Une telle décision « ne peut être exécutée de manière aléatoire, sans une étude sur son impact environnemental présentée par le ministère de l'Environnement et les associations concernées, et sans un suivi de la part de l'Ordre des ingénieurs », a fait valoir la municipalité dans un communiqué publié par l'Agence nationale d'information (ANI, officielle).
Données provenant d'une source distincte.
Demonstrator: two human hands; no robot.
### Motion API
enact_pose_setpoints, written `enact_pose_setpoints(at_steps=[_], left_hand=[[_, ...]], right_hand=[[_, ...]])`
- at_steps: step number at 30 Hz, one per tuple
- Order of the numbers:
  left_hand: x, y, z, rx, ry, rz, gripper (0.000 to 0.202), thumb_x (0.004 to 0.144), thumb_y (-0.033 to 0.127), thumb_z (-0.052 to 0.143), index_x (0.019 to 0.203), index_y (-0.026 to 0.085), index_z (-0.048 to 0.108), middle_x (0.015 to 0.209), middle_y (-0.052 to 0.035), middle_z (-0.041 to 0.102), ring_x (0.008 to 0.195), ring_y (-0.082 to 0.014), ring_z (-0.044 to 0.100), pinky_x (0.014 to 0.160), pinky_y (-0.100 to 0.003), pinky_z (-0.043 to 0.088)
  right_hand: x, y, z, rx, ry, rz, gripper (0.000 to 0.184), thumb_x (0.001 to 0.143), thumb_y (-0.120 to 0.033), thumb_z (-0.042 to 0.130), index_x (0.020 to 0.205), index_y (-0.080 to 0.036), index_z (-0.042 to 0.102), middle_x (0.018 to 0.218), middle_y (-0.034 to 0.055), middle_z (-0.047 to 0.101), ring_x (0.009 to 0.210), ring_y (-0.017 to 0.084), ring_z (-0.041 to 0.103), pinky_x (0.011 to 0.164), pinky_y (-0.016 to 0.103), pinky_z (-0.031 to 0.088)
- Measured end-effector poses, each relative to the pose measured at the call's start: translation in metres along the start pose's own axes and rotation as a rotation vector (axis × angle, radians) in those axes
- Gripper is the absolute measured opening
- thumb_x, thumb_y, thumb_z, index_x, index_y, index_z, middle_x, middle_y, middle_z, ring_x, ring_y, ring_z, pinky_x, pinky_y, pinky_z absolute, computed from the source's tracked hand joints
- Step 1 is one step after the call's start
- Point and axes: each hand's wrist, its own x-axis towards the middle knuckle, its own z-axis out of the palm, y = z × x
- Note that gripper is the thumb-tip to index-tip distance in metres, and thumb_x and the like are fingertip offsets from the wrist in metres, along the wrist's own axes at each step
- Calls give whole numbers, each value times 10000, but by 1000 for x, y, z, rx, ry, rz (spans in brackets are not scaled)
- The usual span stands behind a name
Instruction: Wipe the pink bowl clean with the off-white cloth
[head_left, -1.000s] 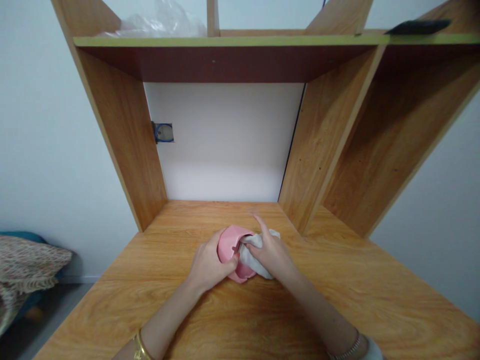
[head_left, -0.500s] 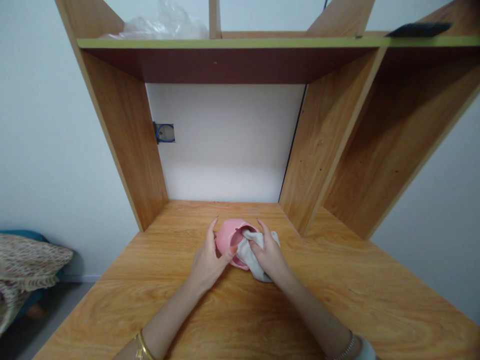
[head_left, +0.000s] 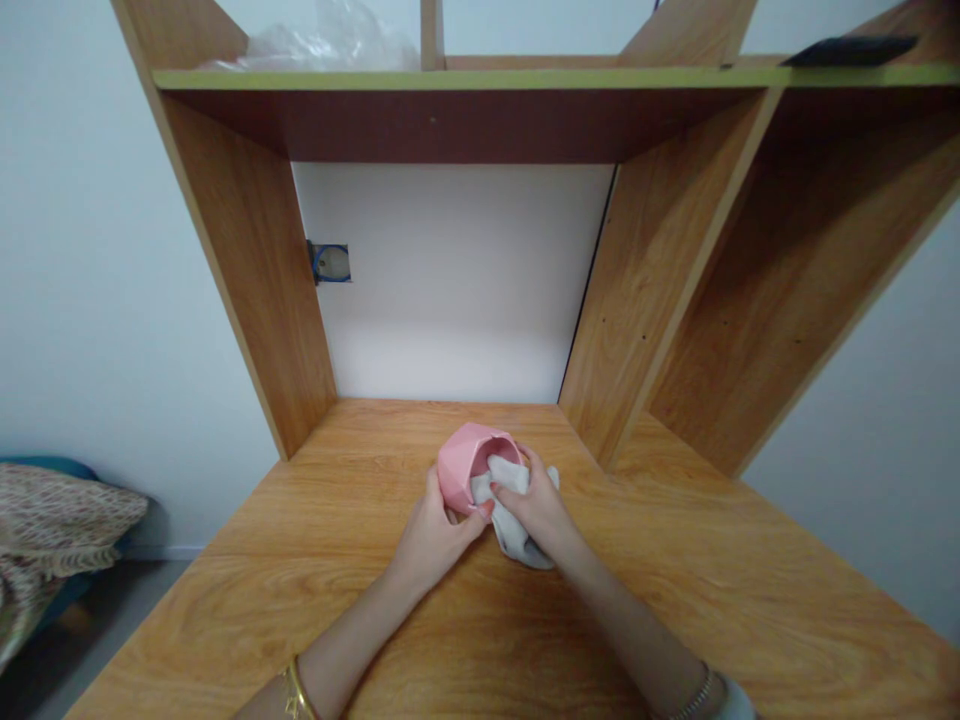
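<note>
A pink faceted bowl-like container (head_left: 459, 462) is tilted on its side above the wooden desk, its opening turned toward the right. My left hand (head_left: 435, 530) grips it from the left and below, the thumb on the lower rim. A pale grey cloth (head_left: 514, 530) is partly tucked into the opening and hangs down outside it. Pinched around the cloth is my right hand (head_left: 541, 508), its fingers at the container's right rim. The inside of the container is partly hidden by the cloth.
The wooden desk (head_left: 360, 490) has a shelf unit (head_left: 247, 250) rising behind it. Crumpled clear plastic (head_left: 330, 40) and a dark flat object (head_left: 851, 50) lie on the upper shelf. A wall socket box (head_left: 331, 263) shows at the back. A patterned throw (head_left: 60, 520) covers a blue seat at left.
The container has turned and risen slightly, so its opening faces more to the right. My left hand has shifted its hold lower, and my right fingers have moved closer around the rim.
</note>
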Motion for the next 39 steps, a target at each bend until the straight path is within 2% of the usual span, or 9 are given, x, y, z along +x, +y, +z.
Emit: enact_pose_setpoints(at_steps=[3,6,10,18,22,26,33,36,39], left_hand=[[2,0,-3,69,6,11,489,736,337,571,1146,140,391,898,-44,624,727,-152,593,636,-253,468],[2,0,-6,147,15,53,503,724,297,572,1175,148,408,993,-66,614,837,-182,587,734,-291,461],[2,2,-11,244,18,34,570,707,296,566,1226,146,384,1053,-91,605,913,-229,576,805,-349,439],[0,5,-15,271,-32,97,554,659,265,562,1188,172,426,1068,-72,606,939,-230,568,835,-337,428],[1,2,-18,298,-71,120,586,654,306,563,1202,148,426,1075,-89,602,949,-240,563,851,-352,418],[1,1,-20,352,-71,113,608,677,362,559,1223,134,419,1094,-114,593,992,-261,545,884,-376,390],[4,-2,-16,222,31,70,510,797,358,464,1255,174,339,1198,-96,515,1073,-222,496,921,-351,357],[4,-7,-12,146,31,58,557,817,416,441,1273,158,251,1171,-116,509,1019,-212,522,878,-358,390],[2,-9,-6,82,-21,72,628,764,429,535,1245,149,244,1184,-132,481,1045,-220,498,883,-357,386]], right_hand=[[4,0,-6,-45,-11,42,760,603,-234,599,1273,-149,250,957,81,592,778,187,587,680,308,464],[6,1,-11,-75,-28,45,825,580,-235,619,1293,-119,221,919,80,598,725,177,582,645,293,455],[5,-2,-15,-211,-47,14,831,589,-242,622,1308,-131,219,823,51,612,697,180,579,624,282,429],[-4,-25,-27,-505,-80,-102,778,693,-275,570,1354,-178,172,703,29,622,641,187,584,535,226,350],[-7,-26,-29,-468,-176,-157,710,728,-257,512,1351,-178,181,720,20,627,634,170,577,550,223,364],[-8,-18,-25,-314,-266,-206,641,749,-191,427,1344,-145,192,751,26,629,680,167,577,587,233,393],[-5,-11,-16,-151,-88,-102,656,734,-186,433,1338,-163,179,837,38,618,697,174,577,640,268,432],[-5,-10,-12,-108,4,-66,625,745,-195,417,1325,-159,188,965,71,590,833,185,575,749,295,431],[-6,-6,-6,-13,62,-55,589,740,-196,413,1293,-161,215,1068,91,545,941,182,548,837,316,410]])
Réuni le 17 décembre, le Conseil des ministres avait validé le lancement des opérations d’évaluation des dégâts et de déblayage des débris et des décombres dans les régions touchées par les bombardements israéliens. Un projet d’élargissement de la décharge de Costa Brava avait été approuvé pour permettre d’entreposer les débris. Les écologistes, eux, dénoncent un projet de remblaiement de la mer au niveau des sites de Costa Brava et de l'ancienne plage Saint Simon à Ouzaï, au sud de Beyrouth, avec les décombres des quartiers détruits de la banlieue-sud.
Costa Brava est l’une des deux décharges officielles créées en 2016 pour mettre fin à la crise des déchets qui avait éclaté en 2015. Elle a déjà été agrandie une fois en 2018, ayant été précocement saturée. L’autre décharge au nord de Beyrouth, celle de Bourj Hammoud-Jdeidé, avait été agrandie en 2021.